→ WHAT YOU ARE ASKED TO DO
What is needed is the run of lines from the one with "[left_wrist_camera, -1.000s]" through the close of the data, set down exactly.

(Beginning of DATA SHOWN)

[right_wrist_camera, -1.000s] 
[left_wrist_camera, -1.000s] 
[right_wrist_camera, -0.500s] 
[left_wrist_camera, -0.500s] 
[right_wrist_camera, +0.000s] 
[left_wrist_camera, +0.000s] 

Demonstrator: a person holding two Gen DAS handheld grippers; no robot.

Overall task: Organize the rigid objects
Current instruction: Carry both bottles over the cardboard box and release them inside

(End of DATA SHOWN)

→ WRITTEN RESPONSE
[left_wrist_camera, -1.000s] 
[right_wrist_camera, -0.500s] 
[left_wrist_camera, -0.500s] 
[right_wrist_camera, +0.000s] 
[left_wrist_camera, +0.000s] 

Demonstrator: a person holding two Gen DAS handheld grippers; no robot.

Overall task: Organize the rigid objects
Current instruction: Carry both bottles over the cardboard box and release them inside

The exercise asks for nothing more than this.